# Downloading needed ensemble CMIP6 data from model.variant entries in a .csv file

## Purpose of the notebook

This notebook aims at retrieving the wget script to download an ensemble of CMIP6 variables from a list of models.variant couples with all the criterias written in a *.csv* file. One example of such a file can be found in the repository. The main criterias, common to the whole ensemble, are defined **within this jupyter**.

It uses the *esgf-pyclient* library : https://esgf-pyclient.readthedocs.io/en/latest/index.html. Then it creates temporary folders to download the associated *.nc* files and moves these files to a more permanent storage folder. All the folders are cleaned up to insure that no mess is done. The path of the temporary downloading and the permanent storage folders are **user-defined**.

Feel free to share, use and improve the following code according to the provided license on the repository.

## Initialization 

### Set environment parameters

We set this parameter in order to avoid the display of needless and impactless errors regarding the *facets* variable.

In [2]:
# ================ SET ENVIRONMENT PARAMETERS ================ #

### NO FACETS WARNING ###

%env ESGF_PYCLIENT_NO_FACETS_STAR_WARNING = 42



### Importations

In [3]:
# ================ IMPORTATIONS ================ #

from pyesgf.search import SearchConnection  # the query package of pyesgf for cmip6 data

import os  # to handle path's management

import subprocess  # to run the wget code from python

import random # to generate the name of our downloading scripts

import pandas as pd # to retrieve the .csv data 

from library_for_download_notebooks import * # set of functions used in the notebook : to make it more readable

### Set the user-defined paths

These user defined paths are essential to make the program know 

* where it will create its **temporary download folder**
* where it will created its **permanent storage folder**
* where *research-criterias.csv* is located 

In [4]:
# ================ USER-DEFINED PATHS ================ #

### DEFINE TEMPORARY DOWNLOAD FOLDER'S PATH ###

download_dir = "/data/lgiboni/downloaded-cmip6-datadir-example"

### DEFINE PERMANENT STORAGE FOLDER'S PATH ###

storage_dir = "/scratchu/lgiboni/CMIP6_DATA"

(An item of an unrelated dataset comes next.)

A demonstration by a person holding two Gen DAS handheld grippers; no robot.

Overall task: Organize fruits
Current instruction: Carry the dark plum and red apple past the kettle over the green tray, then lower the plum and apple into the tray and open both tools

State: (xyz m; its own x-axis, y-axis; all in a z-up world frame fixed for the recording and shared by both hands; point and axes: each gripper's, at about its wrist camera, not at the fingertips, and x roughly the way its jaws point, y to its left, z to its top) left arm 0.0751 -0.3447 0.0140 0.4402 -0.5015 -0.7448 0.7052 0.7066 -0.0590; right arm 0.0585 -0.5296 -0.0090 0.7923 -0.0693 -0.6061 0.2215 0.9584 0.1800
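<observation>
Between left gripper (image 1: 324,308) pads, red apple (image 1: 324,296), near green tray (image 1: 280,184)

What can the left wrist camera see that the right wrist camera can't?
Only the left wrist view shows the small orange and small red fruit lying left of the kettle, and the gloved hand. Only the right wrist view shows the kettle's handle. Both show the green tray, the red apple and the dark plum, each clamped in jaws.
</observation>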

### DEFINE LOCATION OF RESARCH-CRITERIAS.CSV ###

path_csv_file = "/home/lgiboni/CMIP6-Arctic-Aerosol-Analysis/utilities/download/research-criterias.csv"

### Dictionnary of ESGF nodes' url

Here we define the list of ESGF nodes to check in order to download the data. If the data is not found for a node, we might want to look to another one.

In [12]:
# ================ ESGF NODES' URL ================ #

dict_urls = {"IPSL" : "https://esgf-node.ipsl.upmc.fr/esg-search", "CEDA" : "https://esgf.ceda.ac.uk/esg-search", "DRKZ" : "http://esgf-data.dkrz.de/esg-search"}

# nb : I've never managed to make the US url work for some reason ?

In [31]:
class NotAllFilesFounds(Exception):
    ''' Raise when despite trying all the nodes, the total expected files of one entry are found '''

## Extract the criterias from the .csv file 

All the criterias for our searchs are stored in the *research-criterias.csv* file. We will read it with pandas.

### Open the .csv file in a pandas dataframe

Beware that the *csv* file must have its columns' names defined as the query criterias defined for the  *esgf-pyclient* library : https://esgf-pyclient.readthedocs.io/en/latest/index.html.

In [5]:
# ================ OPEN THE CSV FILE ================ #

### READ THE FILE AND WRITE IT INTO A PANDAS DATA FRAME ###

## Save it ##

criterias = pd.read_csv(path_csv_file, delimiter = ";")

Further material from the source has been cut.